Mr Preston was addressing staff at the Observer's Battersea headquarters along with the paper's new editor, Jonathan Fenby, columnist Hugo Young - chairman of the Scott Trust that safeguards the Guardian's independence - and Ian Wright, the Guardian's managing editor.
Mr Preston gave no details of the proposed redundancies, but they are likely to include people at all levels, including some senior executives. Mr Fenby will make the final decisions and already has an office in the Observer building, although he will not formally take over from Donald Trelford until the sale of the paper has been approved by Michael Heseltine, President of the Board of Trade. Approval is expected within two weeks.
Observer journalists said the mood of the meeting was 'exceedingly gloomy'. Staff had initially welcomed the acceptance by Lonrho, the former owners, of the Guardian's pounds 27m offer in preference to a rival bid from the Independent, which planned to merge the paper with the Independent on Sunday. 'It's now obvious that all our champagne drinking was premature,' one staff member said yesterday.

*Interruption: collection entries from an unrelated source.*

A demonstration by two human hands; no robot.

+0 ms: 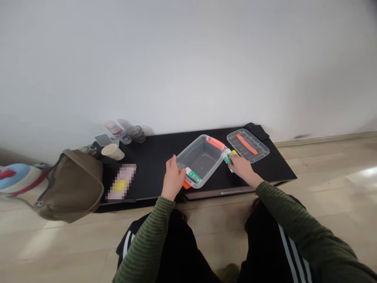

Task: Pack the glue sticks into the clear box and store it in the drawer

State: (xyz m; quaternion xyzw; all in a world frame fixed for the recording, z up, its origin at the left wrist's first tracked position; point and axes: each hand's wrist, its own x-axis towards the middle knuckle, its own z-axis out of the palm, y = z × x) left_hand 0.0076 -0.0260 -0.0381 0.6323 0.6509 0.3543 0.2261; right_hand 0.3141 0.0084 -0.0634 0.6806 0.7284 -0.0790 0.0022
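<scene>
Black rectangular tabletop (156, 151), across the middle of the frame, against a pale wall (188, 70). Contents as follows.

Container, 1: clear plastic, rectangular, rounded corners, orange clips at 2 ends; open side up, centre of the frame, set at a slant. Inside, at its lower-left end: 1 small green-and-white box (194, 176).

Left hand (173, 180), 1: at the container's lower-left corner, grasping the rim, thumb on the inner side at the white end of the small box; whether it also presses the box, cannot tell.

Right hand (243, 167), 1: right of centre, fingers closed on a cluster of small green-and-white packages (227, 157), just beside the container's right side. Exact count hidden by the fingers. A yellow patch shows next to them.

Lid, 1: clear plastic, orange strip handle (246, 144), lying flat, right of the container. Behind it, a black dotted object (257, 131).

Left part of the tabletop: white paper cup (113, 152), upright; white bottle (118, 132); dark glass jar (136, 134); pale-edged grey flat item (103, 140); pixelated pink-and-yellow rectangle (121, 182).

Left edge of the frame: brown fabric bag (73, 184), beside a light-blue-and-white rounded article (19, 177).
</scene>
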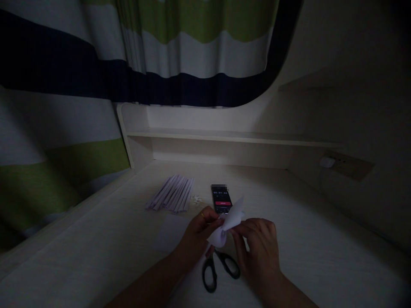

Cuts have to be made because the Observer lost pounds 8.7m last year as its circulation sank to little over 500,000. MGEN would not be able to sustain such losses for long.
Asked what his own role would be on the Observer, Mr Preston said that he would exercise no editorial control: he would not be editor-in-chief. Mr Young said that the Observer's independent directors, appointed to safeguard the paper's editorial independence, would be disbanded and their role taken over by the Scott Trust.